Мобиль снова рванулся с места, и снова пришлось тормозить. Похоже, дурная весть уже разлетелась по кварталу, заставив жителей выбраться из домов. В окнах загорался свет, кое-как одетые нелюди и люди зачем-то выскакивали на улицы, как будто могли кому-то помочь.
– Мэтр целитель, который в больнице, сказал, что он вас позовет, но я подумал, ногами-то оно надежней, и… Куда вы, мэтр, нам в ту сторону!
– В больницу, – рявкнул Ланс, едва удержавшись, чтобы не обложить в три этажа гоблинку, едва не сунувшуюся под колеса. – Если пострадавших много, понадобятся зелья, а у меня в мобиле только самый минимум.
– Выходит, я зря бегал? – сник орк.
Ланс не стал отвечать, вместо этого поинтересовавшись:
– Большой дом рухнул?
– Три этажа. Может, вы его знаете, доходный дом старого Хельмута.
Ланс проглотил ругательство. Даже по меркам этого района доходный дом старого Хельмута был редкостной дырой. По весне в подвал поднималась вода, застаивалась, нещадно воняя, до середины лета, пока не высыхала, и снова набиралась осенью, когда начинались дожди. Зимой стены промерзали насквозь, змеились трещинами. Вспомнились выщербленные ступени, перила, о которые лучше не опираться, чтобы не улететь с ними в лестничный проем, треснувшие стекла в перекошенных рамах.
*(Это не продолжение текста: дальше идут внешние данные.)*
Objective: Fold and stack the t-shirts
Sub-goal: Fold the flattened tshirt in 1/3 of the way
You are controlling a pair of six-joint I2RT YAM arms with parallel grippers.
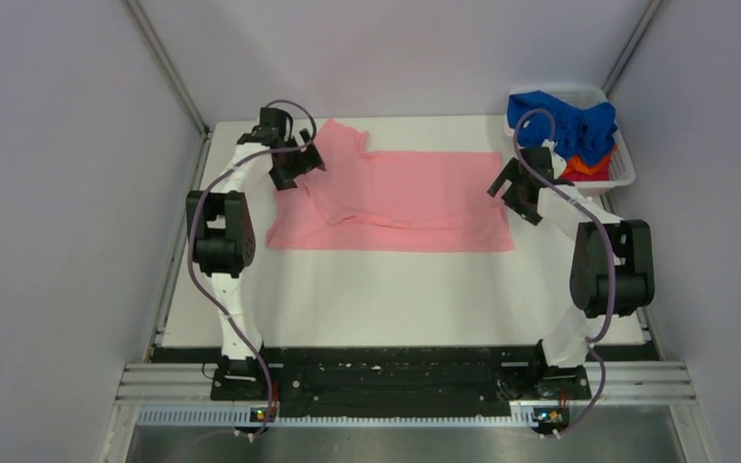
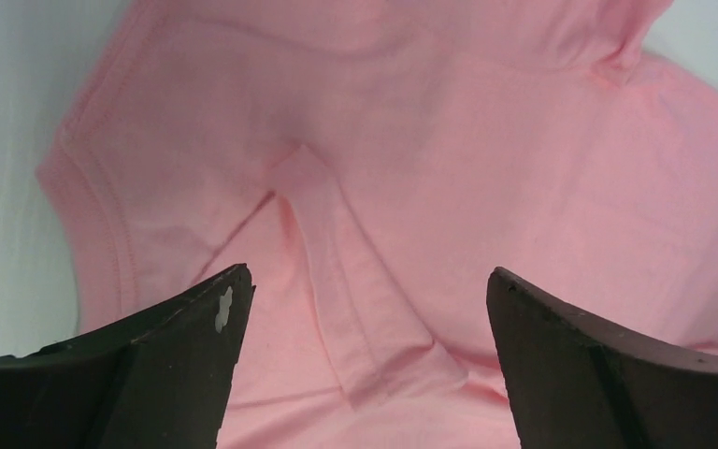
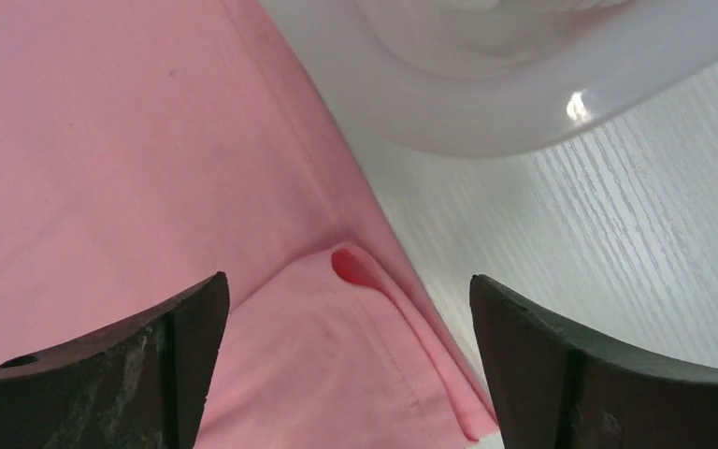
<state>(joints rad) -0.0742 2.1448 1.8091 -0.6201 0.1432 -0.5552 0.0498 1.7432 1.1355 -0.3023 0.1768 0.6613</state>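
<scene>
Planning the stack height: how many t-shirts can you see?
3: a pink t-shirt spread on the table, a blue t-shirt and an orange t-shirt heaped in the basket; more may be hidden.

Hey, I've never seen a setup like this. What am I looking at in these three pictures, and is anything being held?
These are two robot arms bolted to the near edge of a white table. The wide picture looks down from above and behind them. The other two come from a camera on each wrist, so the dark wedges at the bottom are that arm's own fingers. A salmon-pink cloth t-shirt lies partly folded on the table. At the far right a white plastic basket holds a royal blue shirt and some orange cloth. The left gripper and right gripper sit over opposite ends of the pink shirt, both open, holding nothing.
</scene>
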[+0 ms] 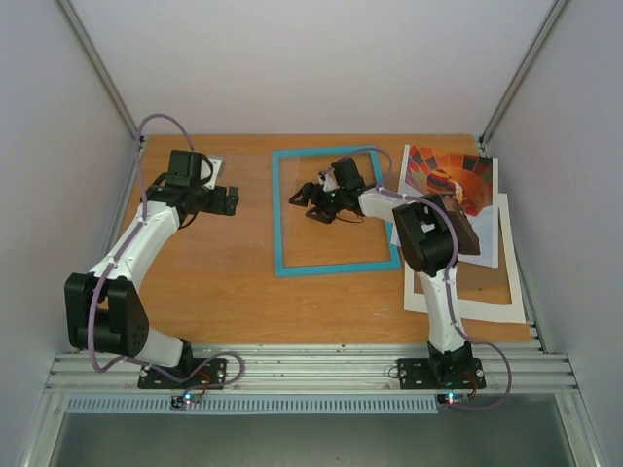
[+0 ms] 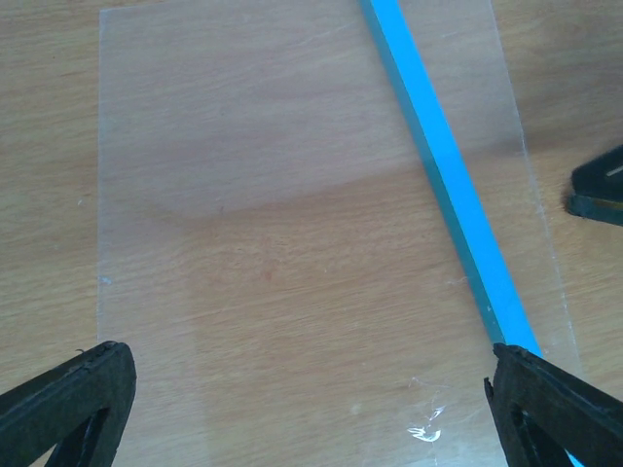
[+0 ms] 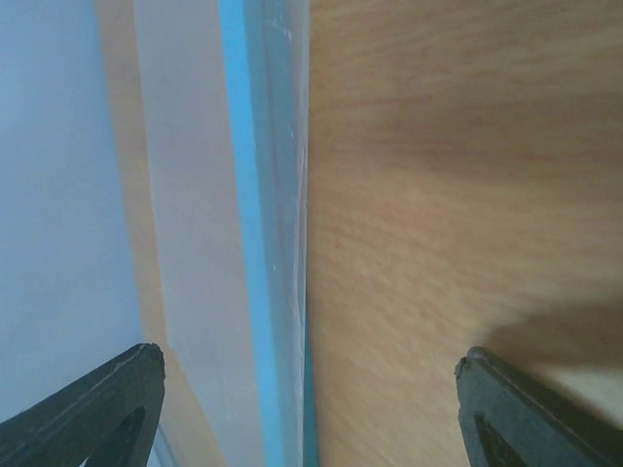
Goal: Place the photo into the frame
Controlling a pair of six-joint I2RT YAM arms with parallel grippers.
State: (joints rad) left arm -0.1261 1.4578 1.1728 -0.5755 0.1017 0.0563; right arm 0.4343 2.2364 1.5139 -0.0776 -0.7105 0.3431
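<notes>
Turquoise frame (image 1: 336,268) lies flat mid-table; balloon photo (image 1: 448,177) flat at its right.

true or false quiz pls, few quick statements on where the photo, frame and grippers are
1. The photo is already inside the frame. False: it lies outside the frame, to its right.
2. The left gripper is open and holds nothing. True.
3. In the top view, the right gripper sits within the area the frame encloses. True.
4. The frame's edges are red. False: they are turquoise.
5. The right gripper is shut on the photo. False: its fingers are apart, with an edge of the frame between them, and the photo is away from it.
</notes>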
И все же этот дом круглый год был заселен полностью. Оборотница с двенадцатью тощими детьми-полукровками разных рас, рядом с ними следовало внимательно следить за карманами и содержимым саквояжа. Старший, подросток, «работал», вытаскивая кошельки на рынке, две средние девочки пошли по стопам матери, торговавшей собой, остальных она называла дармоедами, чередуя ласку и тумаки. Две человеческих семьи. В одной – беспробудно пьющий отец, неспособный даже к поденной работе, и трое детей, в другой отец работал на фабрике, но прокормить десяток ртов не мог. Еще оборотни, двадцать четыре ребенка. Семья гоблинов… Нет, те недавно съехали, уже лучше. Пара орков, как-то раз они попытались разменять у Ланса фальшивую ассигнацию. Еще одну квартиру делили трое приехавших из деревни парней – большую часть заработанного они отсылали семьям, экономя на всем. Спившийся актер, еще десять лет назад блиставший в столице, – Ланс немало удивился, услышав имя, а в лицо он этого старика с красным носом и трясущейся головой и вовсе не узнал бы.
Сам он часто бывал в этом доме. Рахит, чахотка, белая горячка, ревматизм с разнообразными сердечными пороками, бесконечные сопли и систематические травмы – описывая болезни обитателей доходного дома, можно было бы составить толстенный справочник.
Ланс прикинул маршрут. По пути в больницу нужно заехать за Белиндой, а оттуда, направляясь к доходному дому, прихватить Грейс. Глядя одним глазом на дорогу, Ланс вытащил из-за сиденья саквояж, активировал сигнальный артефакт – такой же, как тот, что разбудил его самого. Когда мобиль подъехал к дому Белинды, эльфийка уже ждала на улице. Орк уступил ей место и, взяв наскоро нацарапанную записку, помчался будить Грейс: тревожного артефакта у практикантки не было, а терять время, стоя у дома, пока девушка проснется и соберется, Ланс не хотел.